Nei prossimi giorni nuovo tavolo comune sulla crisi della E45: le tre regioni insieme, Emilia-Romagna, Toscana e Umbria, si vedranno con tutte le rappresentanze sindacali ed economiche per far fronte comune nei confronti del Governo. I tre governatori e le loro giunte intendono riportare all’attenzione dell’esecutivo nazionale la grave situazione che i loro territori stanno vivendo, pretendendo quelle risposte concrete che ad oggi non ci sono state.
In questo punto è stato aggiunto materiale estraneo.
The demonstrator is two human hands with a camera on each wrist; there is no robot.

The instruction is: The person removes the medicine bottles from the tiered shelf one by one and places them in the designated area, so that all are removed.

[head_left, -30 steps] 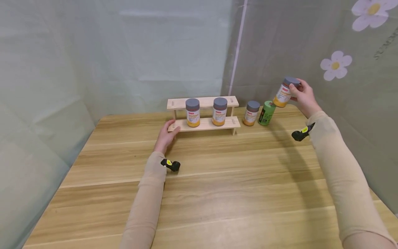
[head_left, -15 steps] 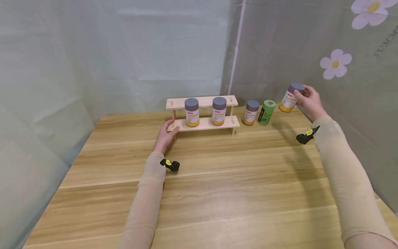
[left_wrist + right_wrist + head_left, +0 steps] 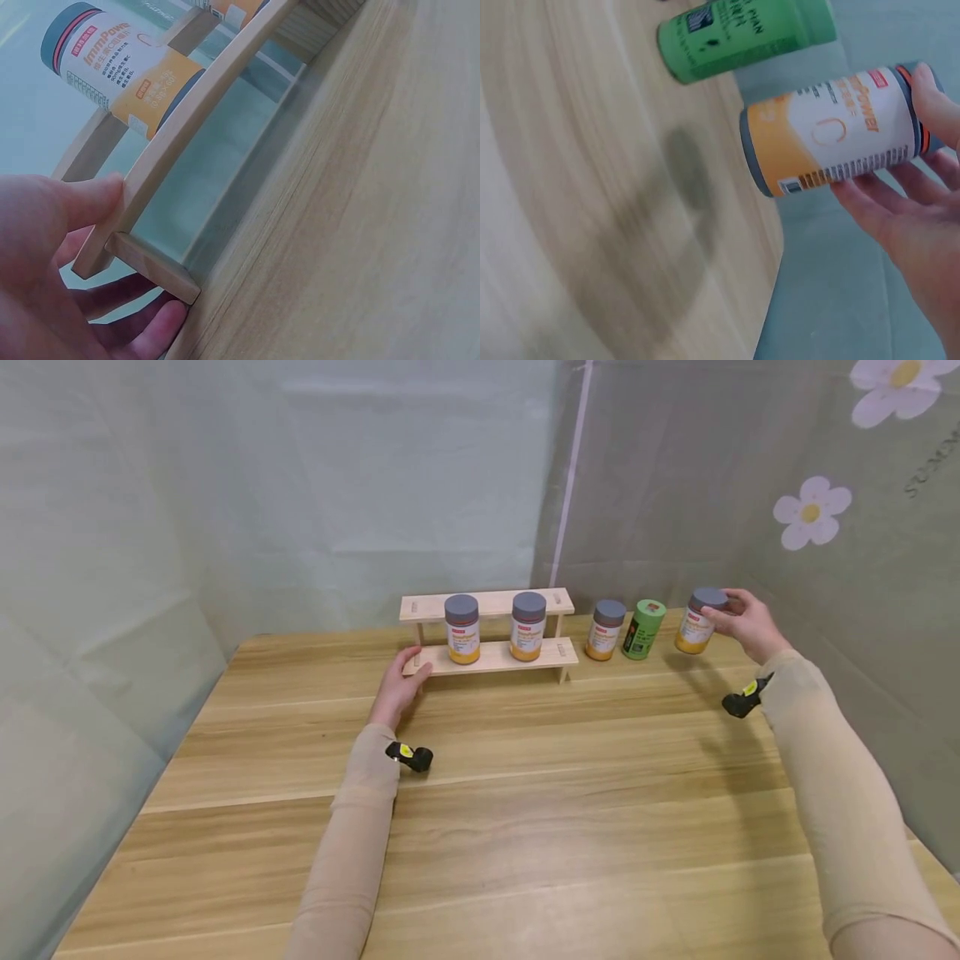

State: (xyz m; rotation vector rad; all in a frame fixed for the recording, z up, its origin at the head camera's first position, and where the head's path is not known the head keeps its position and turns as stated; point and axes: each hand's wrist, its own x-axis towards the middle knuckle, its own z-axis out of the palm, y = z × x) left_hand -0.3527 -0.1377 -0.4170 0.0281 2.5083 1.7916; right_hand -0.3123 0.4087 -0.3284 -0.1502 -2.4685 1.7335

Già nei giorni scorsi sul versante romagnolo a San Piero in Bagno si è svolto un incontro fra il Comune di Bagno di Romagna, il Presidente della Regione Emilia-Romagna Stefano Bonaccini, e il Presidente dell’Unione Valle Savio Paolo Lucchi, i quali hanno fatto il punto sulla questione E45: con loro i rappresentanti del tavolo istituzionale per la E45. Nella riunione è stato ribadito quanto già espresso anche dalle regioni Toscana e Umbria, vale a dire la presenza di un vero e proprio vuoto di sostegno, come risposta fino ad ora ricevuta in cambio delle richieste e sollecitazioni presentate dalle stesse regioni in merito alla vicenda della superstrada.